Sangat mudah menemukan kehadiran pemuda di ruang-ruang seperti ini. Mereka membicarakan banyak hal. Pun nada bicaranya berubah-ubah, dari ucapan yang santai, tegas berisi hingga perenungan, didetik-detik berakhirnya waktu nongkrong. Kondisi ini juga terjadi di tempat-tempat percakapan yang diisi oleh pemuda dari kalangan Gen Z dan sebagian milenial. Namun, tidak seperti para pendahulunya. Pembicaraan kalangan pemuda saat ini, lebih kepada hal-hal lucu dan menyenangkan: sebuah pembicaraan yang tidak memerlukan persiapan yang banyak. Cukup bersiap mendengar dan menanggapi dengan santai, dan nyeleneh, dan tak lupa memasang gaya bicara yang lembut . Padahal, di pusat kekuasaan pemerintah, sudah ada seseorang (yang dianggap) anak muda, yang membahas seputar kebangsaan dan masalah-masalah sosial yang kompleks. Itu banar. Itu adalah Gibran Rakabuming Raka, anak dari Presiden ke 7. Seseorang yang diwacanakan, sama seperti sosok Sjahrir. Seorang takoh Pemuda di awal masa kemerdekaan, yang juga sering nongkrong, dan membicarakan persoalan kebangsaan, hingga berhadap-hadapan dengan Bung Karno, bahkan berani melakukan kudeta, hingga pemerintahan dianggap tak mampu memenuhi hajat hidup orang banyak. Sejauh membaca penulis, Sjahrir tentu jauh dari gaya Soft Spoken yang melanda kalangan pemuda saat ini.
Melihat para soft spoken
Sejauh membaca penulis, seseorang yang dianggap berbicara lembut, adalah mereka yang memiliki gaya komunikasi yang cenderung pasif dan tidak mendominasi pembicaraan. Seorang yang bertutur kata lembut, lebih memilih untuk banyak diam, dan memperhatikan dengan tenang, apa yang menjadi pembicaraan kawan-kawan nongkrongnya. Ia akan menyampaikan ulasan dengan nada bicara yang rendah, disertai pemilihan kata yang penuh kehati-hatian. Seakan begitu menjaga, agar apa yang dibahasakannya tidak mengganggu, apalagi menjadi sorotan. Terlebih lagi, ucapan lembut tak bisa menjamin apa yang dibahasakan itu, sebagai sebuah kepastian. Karena bisa kapan saja berubah, sesuai dengan kondisi dan situasi lingkungan, tempat ia berada. Tentu ini sangat diplomatis.

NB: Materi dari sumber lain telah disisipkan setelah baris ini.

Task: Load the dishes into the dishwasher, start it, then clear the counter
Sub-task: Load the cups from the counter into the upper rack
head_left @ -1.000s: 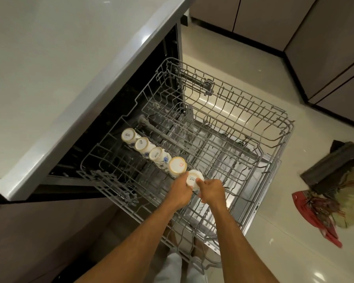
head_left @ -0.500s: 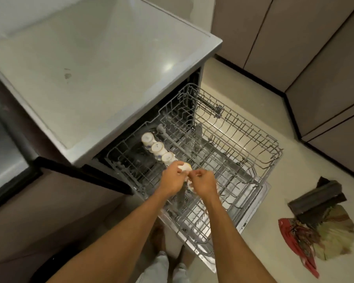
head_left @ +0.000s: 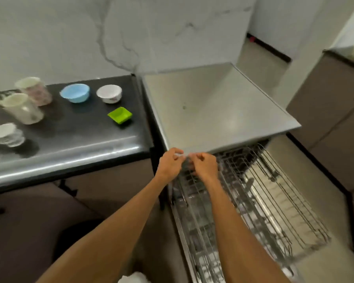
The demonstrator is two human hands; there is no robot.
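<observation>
Head view: my left hand and right hand are side by side, almost touching, at the front left corner of the dishwasher, just below the edge of its grey top. Both sets of fingers are curled in toward each other. A small pale blur sits at my left fingertips. I cannot tell whether it is something pinched or only shine off the edge. My right fingers are bent over the near left corner of the rack, and I cannot tell whether they grip a wire or hold nothing. The rack is pulled out below my hands and to their right. Its wires are smeared by blur, so I cannot make out what stands in it.

The unloaded dishes are on the black table, well apart from my fingers, up and to the left. Nearest is the green dish, close to the table's right edge. Behind it is the white bowl, with the blue bowl to its left. Further left the patterned cup stands at the back and the pale cup in front of it. The low cup sits at the picture's left edge.
</observation>
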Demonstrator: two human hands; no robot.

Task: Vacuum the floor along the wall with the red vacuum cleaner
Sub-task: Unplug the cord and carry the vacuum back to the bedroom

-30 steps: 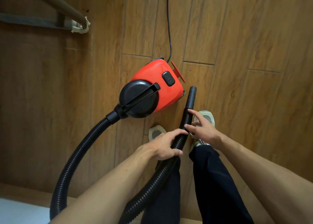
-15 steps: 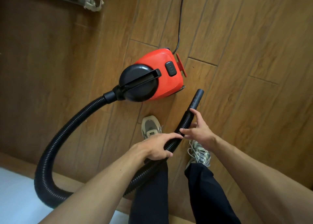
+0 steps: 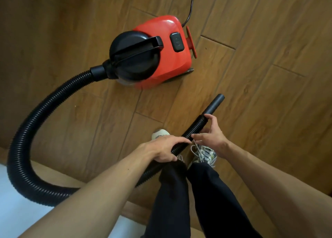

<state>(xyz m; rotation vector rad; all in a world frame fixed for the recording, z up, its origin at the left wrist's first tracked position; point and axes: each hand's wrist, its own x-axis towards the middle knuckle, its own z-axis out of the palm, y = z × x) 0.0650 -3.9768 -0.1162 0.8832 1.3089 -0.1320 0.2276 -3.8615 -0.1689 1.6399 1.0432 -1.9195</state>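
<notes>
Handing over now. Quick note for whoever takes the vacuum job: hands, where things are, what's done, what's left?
Left hand grips the black hose partway along. Right hand holds the hose just behind its bare nozzle end, which is off the floor.
Red vacuum cleaner sits on the wood floor ahead of the feet. Its power cord runs out of the top of the view.
Done: hose picked up. Cannot tell if it is switched on.
Left: vacuuming along the wall.
</notes>
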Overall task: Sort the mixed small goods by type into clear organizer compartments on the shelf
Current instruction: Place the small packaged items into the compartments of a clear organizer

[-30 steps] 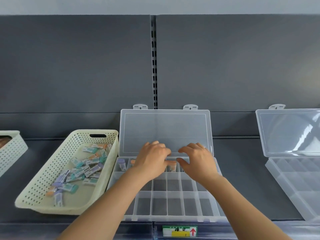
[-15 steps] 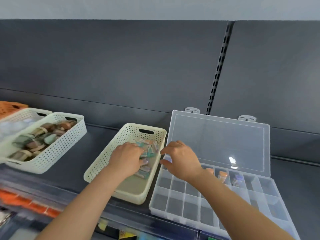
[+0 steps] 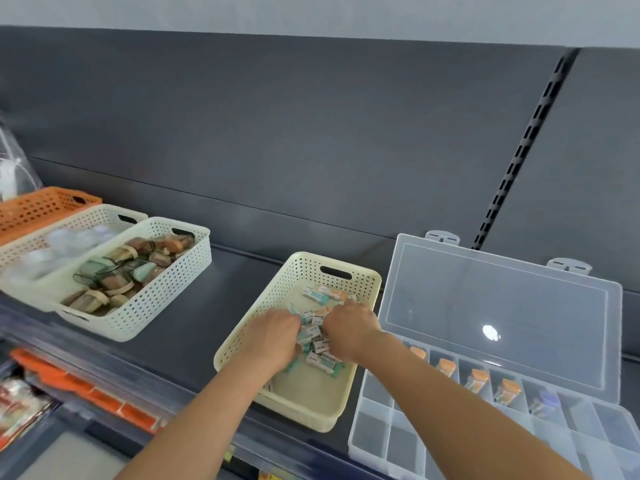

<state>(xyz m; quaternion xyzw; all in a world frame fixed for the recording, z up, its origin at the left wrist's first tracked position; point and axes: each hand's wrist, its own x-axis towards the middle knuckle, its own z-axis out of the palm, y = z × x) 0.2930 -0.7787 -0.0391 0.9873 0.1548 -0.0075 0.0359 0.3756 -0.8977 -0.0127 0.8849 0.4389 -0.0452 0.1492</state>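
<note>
I have both hands down in the cream plastic basket (image 3: 298, 271), a shallow rectangular tray with perforated walls and a slot handle at its far end. My left hand (image 3: 273, 336) and right hand (image 3: 349, 330) sit knuckles up, just beside each other, fingers curled into the pile of small packets (image 3: 320, 360). Whether either has actually pinched one I cannot tell, since the fingertips are buried.

The packets are little flat oblongs, white with teal, orange or lilac ends, and their print is too blurred to read.

Just right of the basket on the dark grey shelf (image 3: 207, 323) stands the clear organizer (image 3: 388, 427), made of glossy translucent plastic. Its hinged lid (image 3: 485, 306) stands open with a glare spot on it. The back row holds orange-ended packets (image 3: 477, 379), one to a compartment, then what seems to be a lilac one (image 3: 545, 401). The nearer rows are partly cut off by the frame edge and my right forearm.

Far left, a pale perforated basket (image 3: 156, 306) holds blurred brown and green pieces.
</note>
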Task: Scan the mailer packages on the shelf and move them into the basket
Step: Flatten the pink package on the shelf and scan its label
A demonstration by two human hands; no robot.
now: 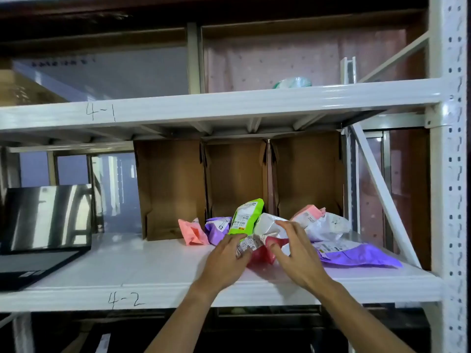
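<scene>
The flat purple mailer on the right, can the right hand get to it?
Probably yes. The flat purple mailer lies uncovered at the shelf's front, just right of the right hand, with nothing between them. The hand is open, fingers spread over the red mailer.

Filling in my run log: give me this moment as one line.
stage: reaching | left hand: open, touching red mailer | right hand: open above it | shelf 4-2: mailers unmoved | basket: unseen

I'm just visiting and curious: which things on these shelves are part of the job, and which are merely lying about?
Part of the job:
- green mailer
- red mailer
- pink mailer
- purple mailer
- left hand, right hand

Lying about:
- laptop
- cardboard boxes
- tape roll
</scene>
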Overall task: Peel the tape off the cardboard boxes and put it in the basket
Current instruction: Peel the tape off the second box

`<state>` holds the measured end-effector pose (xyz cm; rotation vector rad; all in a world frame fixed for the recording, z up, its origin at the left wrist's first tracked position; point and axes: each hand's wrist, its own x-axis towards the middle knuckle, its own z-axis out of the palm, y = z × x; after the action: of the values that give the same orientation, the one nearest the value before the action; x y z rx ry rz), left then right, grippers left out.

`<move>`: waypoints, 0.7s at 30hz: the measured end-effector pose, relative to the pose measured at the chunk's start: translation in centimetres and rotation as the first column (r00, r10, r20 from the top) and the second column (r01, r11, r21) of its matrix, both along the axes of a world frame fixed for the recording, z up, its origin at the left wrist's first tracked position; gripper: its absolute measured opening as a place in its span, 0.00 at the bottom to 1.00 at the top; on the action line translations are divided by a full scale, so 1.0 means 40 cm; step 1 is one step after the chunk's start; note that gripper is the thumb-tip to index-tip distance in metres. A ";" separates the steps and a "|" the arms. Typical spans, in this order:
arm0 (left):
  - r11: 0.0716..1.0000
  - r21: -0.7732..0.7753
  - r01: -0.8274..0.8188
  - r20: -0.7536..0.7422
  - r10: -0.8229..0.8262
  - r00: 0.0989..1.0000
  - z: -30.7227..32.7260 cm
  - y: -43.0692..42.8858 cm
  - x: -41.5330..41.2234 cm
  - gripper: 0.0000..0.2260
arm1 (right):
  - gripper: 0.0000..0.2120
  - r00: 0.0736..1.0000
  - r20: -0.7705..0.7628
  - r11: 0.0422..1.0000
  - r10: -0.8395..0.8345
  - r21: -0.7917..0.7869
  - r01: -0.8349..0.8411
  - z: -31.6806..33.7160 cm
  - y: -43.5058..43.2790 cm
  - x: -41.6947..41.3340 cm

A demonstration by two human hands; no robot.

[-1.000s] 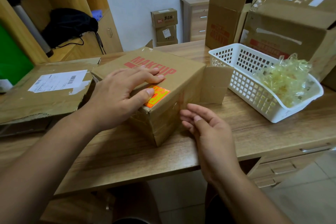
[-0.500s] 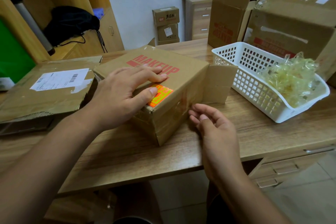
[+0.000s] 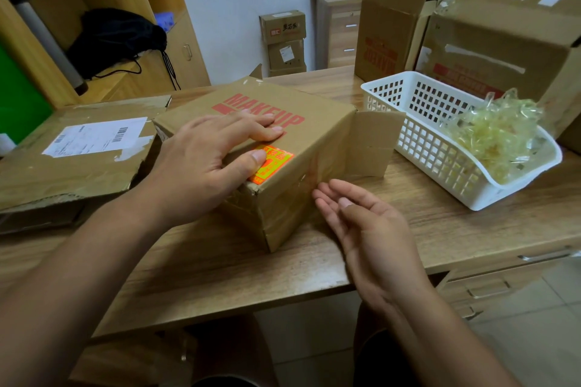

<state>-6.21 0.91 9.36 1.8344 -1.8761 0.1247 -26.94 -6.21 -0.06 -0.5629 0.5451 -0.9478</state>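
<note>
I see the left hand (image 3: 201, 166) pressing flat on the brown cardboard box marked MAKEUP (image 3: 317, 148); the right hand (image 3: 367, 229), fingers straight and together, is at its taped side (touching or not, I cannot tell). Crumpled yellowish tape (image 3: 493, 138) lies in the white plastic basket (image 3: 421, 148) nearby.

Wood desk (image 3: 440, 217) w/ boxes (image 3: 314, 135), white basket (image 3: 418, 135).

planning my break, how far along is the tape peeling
Done: a wad of peeled tape lies in the basket. In hand: the left hand presses the box top, the right hand open beside its taped side. Left: the side tape is still on, nothing pinched yet.
</note>
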 end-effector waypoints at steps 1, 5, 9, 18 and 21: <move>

Lembut yang diucapkan adalah karakter dari seseorang, khususnya saat berkomunikasi dengan orang lain. Ia cocok menjadi teman untuk mengungkapkan isi hati dan pengalaman, untuk seseorang yang sekadar ingin didengarkan. Bukan untuk dinasehati. Karena nasehat adalah kumpulan diksi yang menyerang situasi ekologis seseorang, yang dianggap sebagai pemicu munculnya pengalaman diri yang buruk, dan menariknya ke tempat yang dianggap lebih baik dalam menerima kondisi dirinya. Jelas, situasi ini akan sulit diberikan oleh seorang yang bertutur kata lembut, yang nada bicaranya lembut dan penuh kehati-hatian agar tidak berkonflik dengan teman bicaranya.
Penulis melihat, ucapan lembut bukan sekadar gaya bicara yang penuh kehati-hatian, lembut dan cenderung menjaga perasaan lawan bicara. Bertutur lembut lebih dari itu. Ia adalah situasi psikologis seseorang yang tumbuh dari pengalaman sosial, yang terbentuk dari hubungan kekuasaan yang tidak memungkinkan seseorang untuk sekedar membayangkan hidup yang aman.
Menghancurkan pemuda kita
Bagi penulis, ucapan lembut bukan sekadar gaya seseorang dalam berbicara. Sebagai pemuda, penulis melihat tuturan lembut merupakan situasi destruktif, yang mendasari sejarah dan wacana pemuda, serta kondisi psikologisnya. Pemuda yang hidup dalam usia produktif untuk berpendidikan dan menyelami pengalaman sosial, seharusnya mampu memberikan pandangan dan pergerakan progresif dalam menyikapi sebuah kenyataan. Alih-alih mengisyaratkan lembut, kompromistis dan diplomatif dalam melihat kenyataan, pemuda lebih sering terlihat berwibawa dengan sikapnya yang gigih dalam mengusahakan pilihan dan visi hidupnya. Kenyataannya, mudah kita temui dalam lanskap sejarah bangsa-bangsa besar. Situasi ini digambarkan oleh seorang pedangdut terkemuka, Rhoma Irama, sebagai darah muda: darah yang mengalir dalam diri seorang yang berani, berusaha dan berjuang terhadap sikap dan pilihannya. Situasi inilah, yang penulis rasa, membuat seseorang pemuda, selalu diperhitungkan, khususnya dalam merancang agenda perubahan.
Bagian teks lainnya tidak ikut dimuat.